When using the Gamification plugin, points are rewarded for redeemed invitations.
This is easily abused by sending out invites and redeeming them with a duplicate (fake) account.
When such a fake account is removed by the admin, the behavior of the gamification plugin (and the invite system) depends on how the invite was sent.
If the invite was tied to a specific email address and the user is removed, then both the
invite record and
user_invite records are hard(!) deleted. The next time the Sidekiq
UpdateScoresFor* job runs, the gamification plugin will deduct the awarded points from the score again.

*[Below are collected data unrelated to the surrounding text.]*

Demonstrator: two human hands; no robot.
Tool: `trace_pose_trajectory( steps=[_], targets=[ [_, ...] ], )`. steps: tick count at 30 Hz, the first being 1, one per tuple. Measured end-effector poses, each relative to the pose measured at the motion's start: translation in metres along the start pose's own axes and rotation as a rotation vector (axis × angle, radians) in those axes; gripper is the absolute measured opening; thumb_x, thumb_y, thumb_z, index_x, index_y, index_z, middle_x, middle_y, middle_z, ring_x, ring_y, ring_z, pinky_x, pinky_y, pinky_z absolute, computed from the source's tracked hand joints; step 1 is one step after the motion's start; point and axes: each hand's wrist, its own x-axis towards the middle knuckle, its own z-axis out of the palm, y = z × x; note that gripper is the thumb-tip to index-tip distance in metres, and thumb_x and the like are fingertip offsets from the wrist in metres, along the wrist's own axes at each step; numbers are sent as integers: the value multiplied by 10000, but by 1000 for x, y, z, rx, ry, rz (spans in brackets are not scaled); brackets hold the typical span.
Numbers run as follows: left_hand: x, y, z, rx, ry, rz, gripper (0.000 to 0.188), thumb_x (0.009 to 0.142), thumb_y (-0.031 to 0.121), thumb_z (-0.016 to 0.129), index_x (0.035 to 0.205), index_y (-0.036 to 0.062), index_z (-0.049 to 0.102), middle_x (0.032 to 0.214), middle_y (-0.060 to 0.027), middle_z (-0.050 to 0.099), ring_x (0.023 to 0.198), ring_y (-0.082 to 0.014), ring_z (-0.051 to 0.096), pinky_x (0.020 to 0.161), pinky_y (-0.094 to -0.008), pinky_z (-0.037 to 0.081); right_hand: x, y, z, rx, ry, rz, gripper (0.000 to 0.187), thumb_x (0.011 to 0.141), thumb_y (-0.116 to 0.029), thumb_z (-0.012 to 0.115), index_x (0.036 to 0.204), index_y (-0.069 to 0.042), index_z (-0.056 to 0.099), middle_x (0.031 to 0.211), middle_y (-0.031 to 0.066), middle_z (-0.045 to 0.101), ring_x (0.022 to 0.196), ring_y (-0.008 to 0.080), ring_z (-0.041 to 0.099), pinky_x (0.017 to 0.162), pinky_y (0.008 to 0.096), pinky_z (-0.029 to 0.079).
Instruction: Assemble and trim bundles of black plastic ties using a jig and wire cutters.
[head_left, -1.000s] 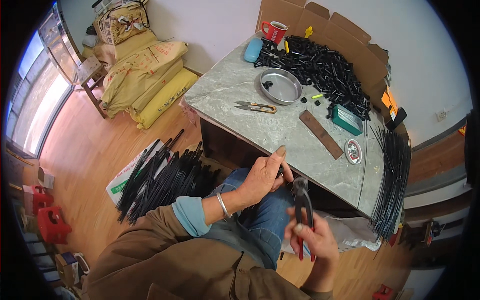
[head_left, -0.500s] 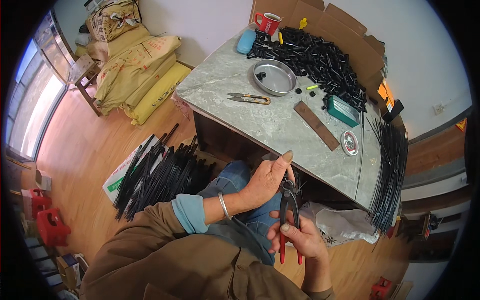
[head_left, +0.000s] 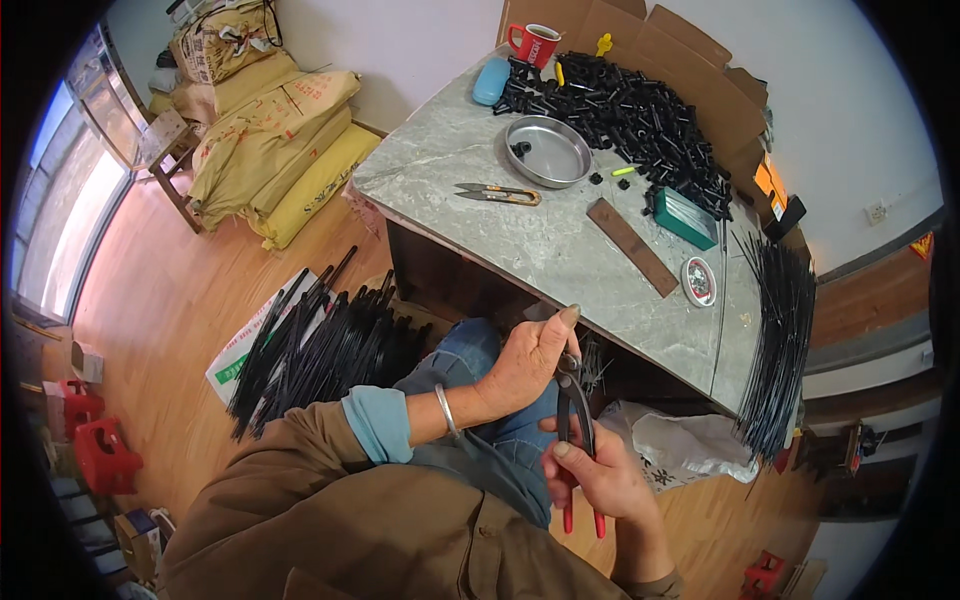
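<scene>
My right hand (head_left: 603, 478) is wrapped round a pair of pincers (head_left: 573, 400) with dark arms and red grip ends, held upright in front of the table edge. The jaws point up, close to the curled fingers of my left hand (head_left: 528, 362). That hand is closed with its thumb raised; whatever lies in its fingers is hidden. A silver bangle (head_left: 447, 410) circles my left wrist. Below the table edge, just past the pincers, some thin dark strands (head_left: 592, 362) show.
The marbled table (head_left: 480, 235) bears a heap of black plastic parts (head_left: 625, 115), a metal dish (head_left: 550, 150), thread snips (head_left: 498, 194), a brown bar (head_left: 632, 247), a green box (head_left: 686, 220) and black rods (head_left: 775, 340). More black rods (head_left: 330, 360) lie left of my legs.
Both hands have shifted slightly, the left a little to the left. The pincer jaws have moved slightly up and left, still beside my left fingers.
</scene>
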Motion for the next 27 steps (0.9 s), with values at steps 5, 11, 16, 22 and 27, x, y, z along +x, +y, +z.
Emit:
trace_pose_trajectory(
  steps=[5, 11, 16, 22, 27],
  targets=[
    [-1, -8, 3, 32, 24, 21, 622, 989, 498, 378, 686, -16, 556, 559, -5, 414, 568, -86, 387, 522, -283, 343, 3, 7, -17, -31, -54, 4, 368, 982, -131, 480, 1299, 39, 398, 786, 83, 568, 571, 154, 552, 523, 304, 502],
    [-2, -10, 5, 3, 3, 12, 608, 981, 494, 400, 692, -15, 565, 571, -4, 414, 580, -81, 382, 525, -278, 342, 5, 15, -29, 85, -176, -12, 423, 976, -151, 479, 1325, 59, 369, 923, 157, 612, 685, 222, 637, 643, 365, 549],
    [0, -5, 5, -25, -4, -30, 614, 973, 503, 415, 689, -17, 575, 568, -3, 442, 569, -88, 407, 532, -269, 356, 1, 19, -28, 169, -173, -17, 478, 967, -154, 488, 1358, 68, 324, 1056, 226, 609, 807, 290, 668, 727, 423, 551],
    [-2, -12, 8, 33, -16, 38, 606, 982, 503, 411, 700, -1, 596, 622, 11, 486, 609, -75, 438, 555, -250, 370, -5, 15, -28, 199, -187, -26, 502, 961, -148, 497, 1371, 68, 303, 1079, 244, 600, 834, 303, 668, 730, 423, 556],
    [-7, -12, 9, 75, -14, 39, 593, 983, 495, 417, 719, -5, 598, 625, 13, 483, 620, -66, 417, 559, -250, 363, -6, 13, -27, 145, -125, 34, 450, 956, -152, 525, 1325, 53, 369, 920, 163, 600, 670, 218, 614, 666, 378, 557]
  ],
)
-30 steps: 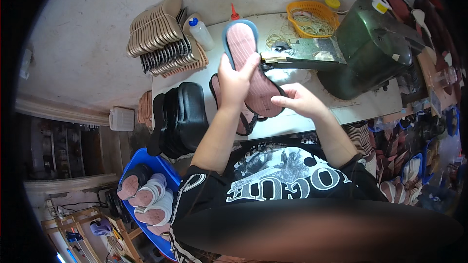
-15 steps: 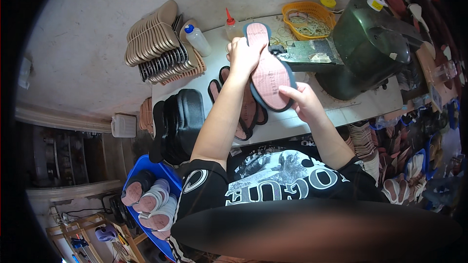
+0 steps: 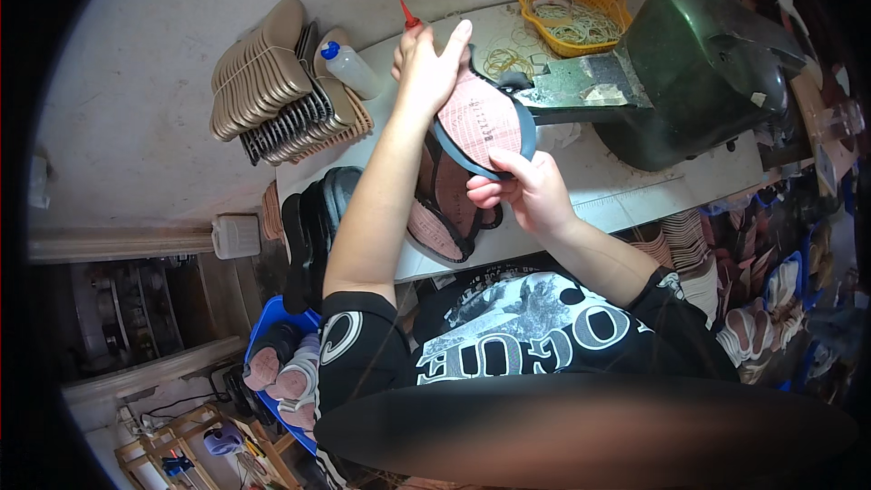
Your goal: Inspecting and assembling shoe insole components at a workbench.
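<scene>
A sandal sole (image 3: 483, 118) with a pinkish woven top face and dark blue-grey rim is tilted over the table. My right hand (image 3: 531, 186) grips its wide near end, thumb on the face and fingers curled beneath the rim. My left hand (image 3: 426, 73) is at the bottle with a red nozzle (image 3: 409, 14), its thumb stretched up, apart from the fingers. The hand hides the bottle's body and the sole's narrow end; whether it touches the bottle I cannot tell. Below the held sole lie more pink-faced soles (image 3: 440, 231) with dark rims.
Tan insoles (image 3: 263, 68) stand bundled left of a blue-capped bottle (image 3: 349, 68). A yellow basket (image 3: 562, 45) of rubber bands sits at the back, beside a dark green machine (image 3: 699, 73). Black soles (image 3: 313, 227) are piled at the left edge, above a blue bin (image 3: 272, 318).
My left hand has let go of the sole's narrow end and moved left to the red-nozzled bottle. The sole has come slightly lower, still in my right hand. The whole view has shifted a little.
</scene>
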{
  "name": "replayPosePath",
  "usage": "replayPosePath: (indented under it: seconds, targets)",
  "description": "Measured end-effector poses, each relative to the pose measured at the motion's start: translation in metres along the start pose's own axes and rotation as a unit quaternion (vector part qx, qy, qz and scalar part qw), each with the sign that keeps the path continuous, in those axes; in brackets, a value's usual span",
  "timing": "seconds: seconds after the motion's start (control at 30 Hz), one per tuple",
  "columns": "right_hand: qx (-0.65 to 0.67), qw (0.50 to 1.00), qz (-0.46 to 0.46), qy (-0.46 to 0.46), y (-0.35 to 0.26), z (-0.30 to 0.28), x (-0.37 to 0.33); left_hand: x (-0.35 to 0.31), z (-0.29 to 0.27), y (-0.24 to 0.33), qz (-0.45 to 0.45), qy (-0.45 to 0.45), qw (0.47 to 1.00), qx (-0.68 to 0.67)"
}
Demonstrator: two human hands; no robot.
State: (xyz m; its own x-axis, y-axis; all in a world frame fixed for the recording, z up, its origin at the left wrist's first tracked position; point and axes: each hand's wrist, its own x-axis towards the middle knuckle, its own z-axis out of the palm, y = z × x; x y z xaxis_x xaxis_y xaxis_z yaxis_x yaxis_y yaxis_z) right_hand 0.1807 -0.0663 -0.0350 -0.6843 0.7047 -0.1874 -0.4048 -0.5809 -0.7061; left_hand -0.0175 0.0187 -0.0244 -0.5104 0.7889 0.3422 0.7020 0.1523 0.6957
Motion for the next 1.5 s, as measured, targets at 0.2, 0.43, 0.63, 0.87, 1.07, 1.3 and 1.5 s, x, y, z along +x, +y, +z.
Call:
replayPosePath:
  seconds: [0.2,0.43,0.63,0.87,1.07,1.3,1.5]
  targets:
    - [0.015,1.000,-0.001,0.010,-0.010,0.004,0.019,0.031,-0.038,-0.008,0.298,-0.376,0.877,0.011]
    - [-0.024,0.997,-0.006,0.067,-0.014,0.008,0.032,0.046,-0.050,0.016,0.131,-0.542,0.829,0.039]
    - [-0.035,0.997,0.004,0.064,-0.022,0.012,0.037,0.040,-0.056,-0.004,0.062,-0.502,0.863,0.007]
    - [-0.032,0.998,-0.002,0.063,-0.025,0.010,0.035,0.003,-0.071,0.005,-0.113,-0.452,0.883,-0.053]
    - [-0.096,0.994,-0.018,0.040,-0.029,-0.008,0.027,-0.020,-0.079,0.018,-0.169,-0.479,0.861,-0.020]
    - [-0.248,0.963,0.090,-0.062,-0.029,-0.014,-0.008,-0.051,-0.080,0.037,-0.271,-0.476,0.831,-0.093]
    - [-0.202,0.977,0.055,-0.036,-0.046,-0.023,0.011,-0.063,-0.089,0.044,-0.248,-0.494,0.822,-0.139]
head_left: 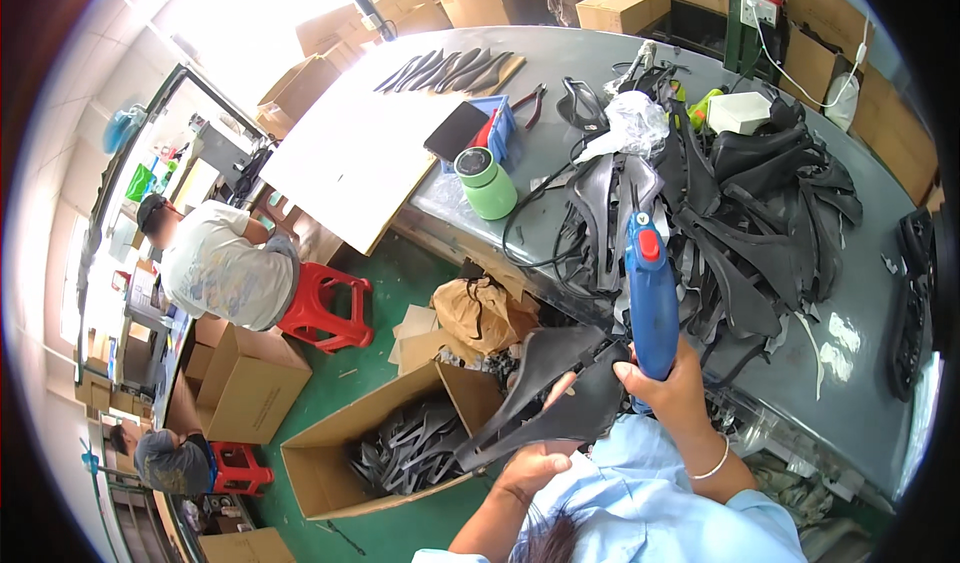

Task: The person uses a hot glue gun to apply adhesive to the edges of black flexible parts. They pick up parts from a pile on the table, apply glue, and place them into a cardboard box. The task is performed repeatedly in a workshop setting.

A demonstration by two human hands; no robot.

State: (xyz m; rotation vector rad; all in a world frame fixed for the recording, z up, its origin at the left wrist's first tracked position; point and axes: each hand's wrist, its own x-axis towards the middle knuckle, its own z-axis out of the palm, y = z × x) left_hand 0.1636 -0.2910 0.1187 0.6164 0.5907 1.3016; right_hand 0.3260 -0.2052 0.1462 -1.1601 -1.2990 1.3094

If the invite was not tied to a specific email address and the user is removed, then the
invited_users record will be removed, but the
invite record will stay. The
redemption_count value will not be decreased. This makes sense from one point of view because the invite redemption has taken place, even though the user has been removed afterwards. But the Gamification plugin uses the
redemption_count to calculate the score so the points will not be deducted.
While debugging this, I also found that the score job will only consider invites that are less than 10 days old. So if an invite is redeemed after 11 days, no points will be awarded at all. I was going to say 'I guess it needs to look at
updated_at instead of
created_at but when the redemption count for the invite is increased, the
updated_at timestamp is not being touched.
Would something along these lines work better (adjusted to fit the scorable query format - this is a test one for the data explorer ):
-- date :start_date
-- date :end_date
invited_by_id AS user_id,
COUNT(*) AS user_invites,
COUNT(*) * 10 AS invite_score
FROM invited_users iu
JOIN invites i ON i.id = iu.invite_id
JOIN users u ON u.id = iu.user_id
WHERE iu.redeemed_at::date BETWEEN :start_date AND :end_date
AND iu.user_id <> i.invited_by_id
AND u.created_at > iu.redeemed_at
GROUP BY invited_by_id
ORDER BY user_invites DESC
When a user is deleted it clears them from the
invited_users table, so would no longer be in the count. If the deletion happened within 10 days then it would auto-corrected, if longer then it would need a manual score refresh.
redeemed_at date would account for those invites which were created longer than 10 days ago.
AND iu.user_id <> i.invited_by_id would also exclude self invites.
Joining in the
users table and adding
AND u.created_at > iu.redeemed_at would also exclude inviting existing users.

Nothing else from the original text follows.